» **Provided data**

☆ ☆ ☆ ☆ ☆ ☆ ☆

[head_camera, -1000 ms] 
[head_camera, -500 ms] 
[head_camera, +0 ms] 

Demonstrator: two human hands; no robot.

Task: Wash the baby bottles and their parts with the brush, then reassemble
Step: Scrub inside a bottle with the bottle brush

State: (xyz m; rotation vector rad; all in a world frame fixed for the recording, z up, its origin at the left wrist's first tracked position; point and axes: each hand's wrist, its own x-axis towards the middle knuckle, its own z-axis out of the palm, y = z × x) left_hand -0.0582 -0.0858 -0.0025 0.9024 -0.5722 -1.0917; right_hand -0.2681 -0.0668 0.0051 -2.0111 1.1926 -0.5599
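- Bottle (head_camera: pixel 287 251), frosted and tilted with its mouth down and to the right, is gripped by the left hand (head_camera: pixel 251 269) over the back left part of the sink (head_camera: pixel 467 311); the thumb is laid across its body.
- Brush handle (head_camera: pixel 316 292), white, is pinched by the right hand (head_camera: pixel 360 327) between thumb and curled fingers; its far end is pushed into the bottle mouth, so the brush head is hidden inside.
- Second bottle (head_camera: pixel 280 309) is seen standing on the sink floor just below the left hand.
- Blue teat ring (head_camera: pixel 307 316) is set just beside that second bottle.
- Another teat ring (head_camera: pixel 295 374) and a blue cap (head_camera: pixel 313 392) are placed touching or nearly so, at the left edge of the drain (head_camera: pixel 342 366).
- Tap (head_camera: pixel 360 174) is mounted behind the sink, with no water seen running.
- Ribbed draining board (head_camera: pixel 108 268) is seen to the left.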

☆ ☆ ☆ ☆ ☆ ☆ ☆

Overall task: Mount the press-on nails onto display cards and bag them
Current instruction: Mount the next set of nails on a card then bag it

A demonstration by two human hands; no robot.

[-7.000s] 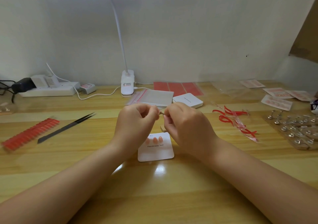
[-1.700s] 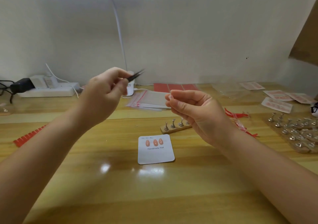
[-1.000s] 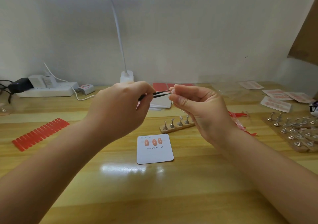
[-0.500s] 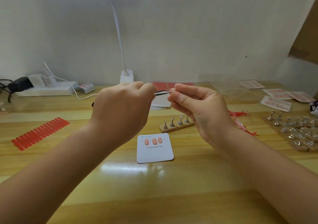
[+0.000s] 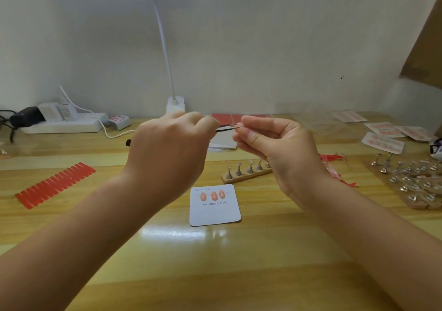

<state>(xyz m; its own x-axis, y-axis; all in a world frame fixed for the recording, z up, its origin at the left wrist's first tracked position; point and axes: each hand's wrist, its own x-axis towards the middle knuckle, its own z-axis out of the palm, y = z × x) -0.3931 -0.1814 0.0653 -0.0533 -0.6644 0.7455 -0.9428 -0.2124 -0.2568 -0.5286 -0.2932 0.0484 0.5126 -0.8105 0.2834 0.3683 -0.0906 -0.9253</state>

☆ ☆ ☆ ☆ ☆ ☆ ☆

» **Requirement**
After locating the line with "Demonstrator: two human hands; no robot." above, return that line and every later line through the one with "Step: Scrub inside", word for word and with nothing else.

» **Result for this exercise**
Demonstrator: two human hands; no robot.

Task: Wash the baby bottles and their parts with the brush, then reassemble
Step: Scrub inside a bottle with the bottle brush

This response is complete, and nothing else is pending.